Coisas atuais, de tempos atrás...

Acordou devagar. Ao segundo ou terceiro toque do despertador algoz de todos os dias, que hoje consciente, perdera boa parte do seu poder. Abriu somente os olhos. Não havia movimento em nenhum outro músculo seu. Até o coração parecia meio débil. Podia estar assim. E era vontade sua. Levantara num espreguiçar esplendoroso e até então nenhum pensamento viera à cabeça.

Fez o trajeto de costume, mas hoje sem tanta obrigação, o que permitiu um contemplar diferente das ruas, do vai-vem dos veículos e pôde até perceber a música que tocava ao rádio. Cumpriu suas atividades e retornou à casa, com o pensamento repousando sobre os imensos cúmulos que davam um tom algodoado ao imenso céu azul. Imaginava que precisava dar algumas explicações, metaforizadas, mas explicações. O porquê da ausência, o porquê de uma tristeza aparente...

- É preciso que saibam que estou bem. Que se falo de tristeza, é de uma tristeza ressecada, sem qualquer umidade. Que os olhos que vigiam os escritos não possuem em si qualquer vestígio de lágrima. Que essa tristeza retratada em palavras é emoldurada por uma imensa alegria de ter os pés no chão, de conhecer a si de entender os limites, e de entender também as faltas, mas não há motivo para lamento ou qualquer tipo de punição. Que não há motivo para consolo.

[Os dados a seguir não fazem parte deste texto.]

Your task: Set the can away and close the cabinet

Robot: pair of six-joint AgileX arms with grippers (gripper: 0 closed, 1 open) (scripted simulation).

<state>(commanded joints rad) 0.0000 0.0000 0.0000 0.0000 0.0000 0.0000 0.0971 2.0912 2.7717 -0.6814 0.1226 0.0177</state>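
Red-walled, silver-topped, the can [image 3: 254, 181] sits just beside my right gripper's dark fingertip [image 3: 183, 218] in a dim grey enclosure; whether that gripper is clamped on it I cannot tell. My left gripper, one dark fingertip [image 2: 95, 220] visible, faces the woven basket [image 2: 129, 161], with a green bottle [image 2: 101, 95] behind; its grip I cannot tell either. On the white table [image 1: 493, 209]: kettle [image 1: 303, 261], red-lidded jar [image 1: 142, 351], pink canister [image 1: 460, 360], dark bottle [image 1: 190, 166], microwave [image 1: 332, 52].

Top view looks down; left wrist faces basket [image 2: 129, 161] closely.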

Passou a tarde numa preguiça morna. Havia coisas a serem feitas, mas tudo pode esperar. Fez visitas sem culpa ao espelho e cuidou para que o que visse ficasse ainda mais prazeroso. Seus cabelos estão mais curtos e mais negros que nunca. Conseguia ver, de dentro, o sorriso que reluzia em branco contraste.

Não aguardou por nenhum telefonema e eles todos vieram, aos quais deu as respostas que achou corretas. Não marcou nada. Fez-se de desentendida dos convites feitos nas entrelinhas. Recusou-os nas entrelinhas.

Pôs-se a escrever as tais explicações. É chegado o momento do retorno. Está aberta a temporada festiva. Colocou Chico Buarque para tocar, alimentando-lhe a inspiração. Lembrou-se do vinho. Serviu-se de uma taça, hoje vazia de significados, cheia apenas da cor rubra, do cheiro entorpecente e das vontades que ali nascem.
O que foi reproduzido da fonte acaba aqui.